▶ GIVEN RECORDS

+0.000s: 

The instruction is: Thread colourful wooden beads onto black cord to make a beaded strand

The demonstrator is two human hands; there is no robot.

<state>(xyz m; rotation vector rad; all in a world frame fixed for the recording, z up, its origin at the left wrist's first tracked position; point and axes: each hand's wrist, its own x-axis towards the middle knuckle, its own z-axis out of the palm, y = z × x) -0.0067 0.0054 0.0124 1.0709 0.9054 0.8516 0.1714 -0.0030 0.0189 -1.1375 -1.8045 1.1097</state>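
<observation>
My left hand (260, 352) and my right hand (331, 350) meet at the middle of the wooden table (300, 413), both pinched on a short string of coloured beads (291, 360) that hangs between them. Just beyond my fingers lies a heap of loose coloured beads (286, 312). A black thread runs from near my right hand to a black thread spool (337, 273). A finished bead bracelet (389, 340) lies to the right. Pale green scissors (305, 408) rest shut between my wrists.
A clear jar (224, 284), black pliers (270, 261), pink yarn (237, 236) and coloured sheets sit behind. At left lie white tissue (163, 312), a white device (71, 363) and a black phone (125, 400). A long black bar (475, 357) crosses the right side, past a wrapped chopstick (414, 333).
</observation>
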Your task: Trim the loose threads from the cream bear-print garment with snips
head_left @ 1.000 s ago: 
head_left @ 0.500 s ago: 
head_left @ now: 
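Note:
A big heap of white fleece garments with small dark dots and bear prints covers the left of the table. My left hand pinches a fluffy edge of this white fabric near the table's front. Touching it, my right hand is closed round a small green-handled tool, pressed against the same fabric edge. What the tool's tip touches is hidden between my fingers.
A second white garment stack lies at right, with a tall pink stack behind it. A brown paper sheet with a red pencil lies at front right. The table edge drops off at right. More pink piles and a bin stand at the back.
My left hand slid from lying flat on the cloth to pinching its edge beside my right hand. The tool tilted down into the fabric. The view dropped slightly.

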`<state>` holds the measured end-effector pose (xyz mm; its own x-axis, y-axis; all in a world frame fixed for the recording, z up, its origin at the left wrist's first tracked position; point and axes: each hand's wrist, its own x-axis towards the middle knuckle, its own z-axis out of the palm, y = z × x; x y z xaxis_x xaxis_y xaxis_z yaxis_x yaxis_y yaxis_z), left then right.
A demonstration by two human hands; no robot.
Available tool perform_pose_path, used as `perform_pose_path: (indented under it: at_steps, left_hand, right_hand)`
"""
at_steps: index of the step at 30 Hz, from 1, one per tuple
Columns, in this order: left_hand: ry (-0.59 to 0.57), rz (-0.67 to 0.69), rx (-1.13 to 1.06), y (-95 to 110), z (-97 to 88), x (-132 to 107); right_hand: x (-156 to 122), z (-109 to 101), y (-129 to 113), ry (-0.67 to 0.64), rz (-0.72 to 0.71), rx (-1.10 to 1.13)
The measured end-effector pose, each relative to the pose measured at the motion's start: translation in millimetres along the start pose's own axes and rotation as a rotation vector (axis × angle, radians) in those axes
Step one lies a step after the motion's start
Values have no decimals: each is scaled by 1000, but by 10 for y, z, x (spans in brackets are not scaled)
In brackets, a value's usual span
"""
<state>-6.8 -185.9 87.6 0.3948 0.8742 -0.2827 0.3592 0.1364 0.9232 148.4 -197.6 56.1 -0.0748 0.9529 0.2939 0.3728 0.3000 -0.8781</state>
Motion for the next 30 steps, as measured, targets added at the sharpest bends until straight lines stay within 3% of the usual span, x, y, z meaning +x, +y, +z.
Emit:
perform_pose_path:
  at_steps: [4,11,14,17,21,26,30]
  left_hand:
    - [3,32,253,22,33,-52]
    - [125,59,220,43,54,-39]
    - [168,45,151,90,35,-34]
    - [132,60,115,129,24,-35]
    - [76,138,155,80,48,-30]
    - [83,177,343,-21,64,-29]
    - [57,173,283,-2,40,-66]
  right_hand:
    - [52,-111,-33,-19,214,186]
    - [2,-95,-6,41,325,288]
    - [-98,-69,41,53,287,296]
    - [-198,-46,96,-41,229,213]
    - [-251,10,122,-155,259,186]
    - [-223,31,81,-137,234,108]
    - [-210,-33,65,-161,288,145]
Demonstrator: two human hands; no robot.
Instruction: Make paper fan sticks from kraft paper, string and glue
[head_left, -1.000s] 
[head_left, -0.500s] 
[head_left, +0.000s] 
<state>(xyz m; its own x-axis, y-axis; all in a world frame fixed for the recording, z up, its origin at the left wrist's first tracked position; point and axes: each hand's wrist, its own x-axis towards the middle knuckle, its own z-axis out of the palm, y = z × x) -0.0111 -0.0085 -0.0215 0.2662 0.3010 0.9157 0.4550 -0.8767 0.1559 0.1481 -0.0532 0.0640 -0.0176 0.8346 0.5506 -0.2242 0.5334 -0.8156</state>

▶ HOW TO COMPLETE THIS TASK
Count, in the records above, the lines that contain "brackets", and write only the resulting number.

▶ YOUR RESPONSE
2